T.M. Oui absolument. Deux exemples : d’abord avec le design actif qui consiste à aménager l’espace public et les bâtiments afin d’inciter à l’activité physique ou sportive ainsi qu’aux mobilités actives. En détournant les espaces et les équipements publics pour favoriser la circulation pédestre et la libre activité physique, il permet de contribuer à la lutte contre la sédentarité ou l’obésité. La Cité du design et l’Agence nationale de la cohésion des territoires (ndlr : ANCT) ont signé une convention de partenariat dont l’objet est d’accompagner le développement du design actif en France, ce qui s’inscrit dans le cadre du programme national Action Cœur de Ville. Notre objectif est d’accompagner 100 villes labellisées Terre de Jeux 2024 en perspective des Jeux olympiques et paralympiques Paris 2024. 15 projets de design actif seront d’ailleurs présentés lors de la Biennale ; ensuite, concernant le design management territorial, nous avons lancé en septembre 2021 la première session d’une formation en design management des politiques publiques afin former les futurs design managers en la matière.

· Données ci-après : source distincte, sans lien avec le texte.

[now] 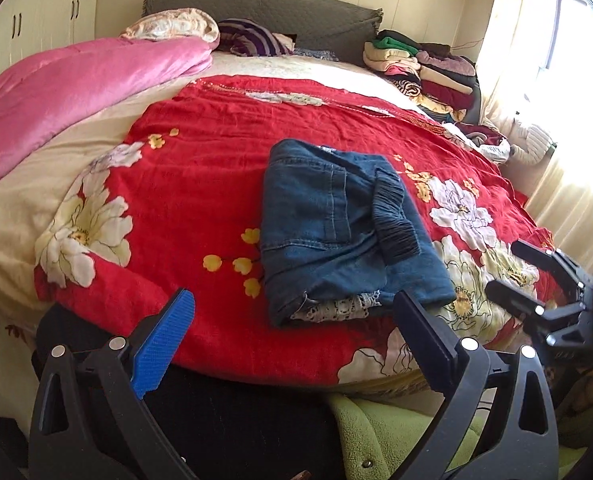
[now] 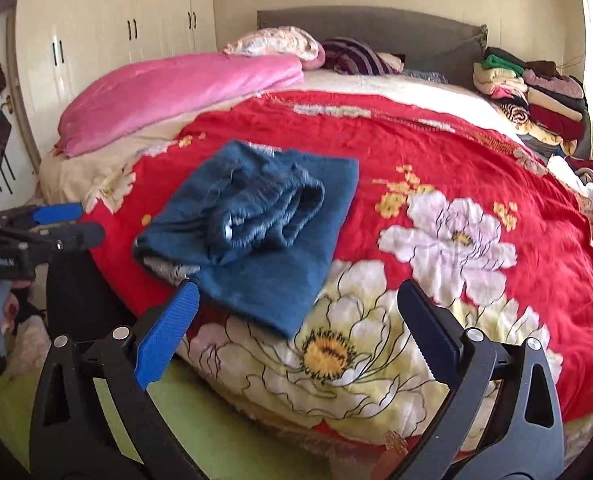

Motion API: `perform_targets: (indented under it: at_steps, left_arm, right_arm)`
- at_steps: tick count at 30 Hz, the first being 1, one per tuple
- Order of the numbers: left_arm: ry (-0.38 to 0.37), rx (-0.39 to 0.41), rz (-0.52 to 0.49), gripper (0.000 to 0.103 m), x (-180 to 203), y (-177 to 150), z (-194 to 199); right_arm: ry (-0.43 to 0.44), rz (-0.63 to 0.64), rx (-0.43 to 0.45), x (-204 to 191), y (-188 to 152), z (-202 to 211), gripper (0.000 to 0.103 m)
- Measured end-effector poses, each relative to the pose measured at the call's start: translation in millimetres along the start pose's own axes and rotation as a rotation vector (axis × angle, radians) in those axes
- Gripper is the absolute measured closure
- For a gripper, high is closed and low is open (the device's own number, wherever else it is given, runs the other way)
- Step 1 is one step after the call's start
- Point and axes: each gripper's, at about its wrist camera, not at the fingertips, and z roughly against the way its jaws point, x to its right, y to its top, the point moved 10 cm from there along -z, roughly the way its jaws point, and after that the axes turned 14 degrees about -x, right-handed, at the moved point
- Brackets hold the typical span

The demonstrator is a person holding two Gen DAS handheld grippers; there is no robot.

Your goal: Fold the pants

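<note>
Pants: we see the blue denim pants (image 1: 348, 224) folded into a compact bundle, waistband gathered on top, a strip of white lace lining showing at the near edge.
Pants location: on the red floral bedspread (image 1: 216, 184), toward its near edge, lying free of both tools.
Left gripper: we record the left gripper (image 1: 292, 332) spread wide with nothing between its 2 fingers; it hangs off the near edge of the bedspread, just short of the pants.
Right gripper: the right gripper (image 2: 296, 320) is likewise spread and empty, near the bedspread's front edge, the pants just beyond its blue pad (image 2: 166, 336).
Pink quilt: the pink quilt (image 1: 76, 92) is bunched along the bedspread's far-left side.
Clothes stack: the pile of folded clothes (image 1: 428, 72) sits past the bedspread's far-right corner, by the grey headboard (image 1: 264, 12).
</note>
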Motion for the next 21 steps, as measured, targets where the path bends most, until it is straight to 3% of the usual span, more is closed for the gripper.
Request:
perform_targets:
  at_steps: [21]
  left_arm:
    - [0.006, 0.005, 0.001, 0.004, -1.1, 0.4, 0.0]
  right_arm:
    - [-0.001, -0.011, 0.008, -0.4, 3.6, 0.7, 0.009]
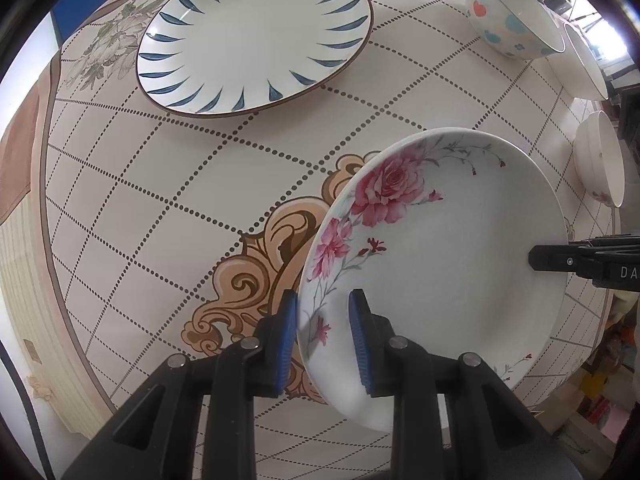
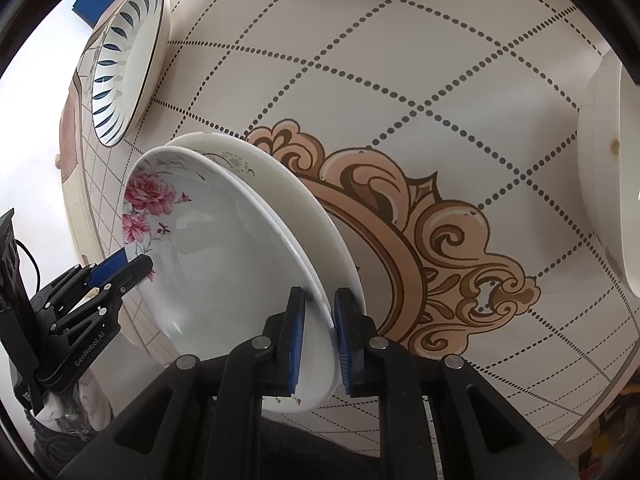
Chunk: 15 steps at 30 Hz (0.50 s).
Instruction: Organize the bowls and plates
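The left claw (image 1: 322,340) straddles the near rim of the rose plate (image 1: 440,272), one blue pad outside the rim and one on the inner face, though whether both pads press on it cannot be told. The right claw (image 2: 320,336) is clamped on the opposite edge, pinching the rose plate (image 2: 224,276) together with a plain white plate (image 2: 304,208) nested beneath it, and the pair is tilted up off the patterned table (image 1: 168,216). A blue-leaf plate (image 1: 256,36) lies flat farther back on the table, with a dotted bowl (image 1: 508,16) and two white bowls (image 1: 600,160) at the right edge.
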Tool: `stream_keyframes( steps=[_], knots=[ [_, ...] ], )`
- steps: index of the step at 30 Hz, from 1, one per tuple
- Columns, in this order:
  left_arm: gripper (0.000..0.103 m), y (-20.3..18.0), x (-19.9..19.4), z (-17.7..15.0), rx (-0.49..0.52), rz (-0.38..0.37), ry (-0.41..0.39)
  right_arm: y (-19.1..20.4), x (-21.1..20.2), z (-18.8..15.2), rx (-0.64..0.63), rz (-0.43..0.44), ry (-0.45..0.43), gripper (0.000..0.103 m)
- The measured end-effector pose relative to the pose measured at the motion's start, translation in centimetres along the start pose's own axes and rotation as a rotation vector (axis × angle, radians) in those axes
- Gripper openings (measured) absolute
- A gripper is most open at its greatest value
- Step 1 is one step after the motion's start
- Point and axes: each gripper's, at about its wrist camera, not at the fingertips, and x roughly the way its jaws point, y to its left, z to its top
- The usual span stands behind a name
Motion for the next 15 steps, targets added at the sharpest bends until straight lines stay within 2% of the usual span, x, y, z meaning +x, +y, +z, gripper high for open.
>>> stream_keyframes(
  steps=[15],
  knots=[
    [0.024, 0.1, 1.7, -1.3, -0.042, 0.036, 0.05, 3.0, 0.0, -0.5, -0.025, -0.108, -0.028, 0.019]
  ],
)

Deux mots sur le Conseil National du Design ?
T.M. Comme vous le savez, le Conseil National du Design (CNDes) s’est doté d’une présidence (ndlr : voir l’interview de Sandra Rey dans le Df 1219). On a besoin de ce type de structure. Une première session de travail a eu lieu semaine dernière. Laissons au Conseil National du Design le temps d’élaborer sa feuille de route.
Un message pour terminer ?
T.M. La communauté du design n’a jamais été aussi forte pour apporter des éléments originaux dans une optique de compétitivité à la française. Quand je regarde l’Italie qui est en situation d’excédent commercial et les difficultés de la France en la matière, j’estime que ce différentiel est largement dû au fait qu’en Italie le design est très partagé par les entreprises alors qu’en France, il l’est beaucoup trop peu. Si modestement la Biennale peut contribuer à montrer combien le rôle du design est important pour la performance des entreprises, eh bien, on n’aura pas perdu notre temps.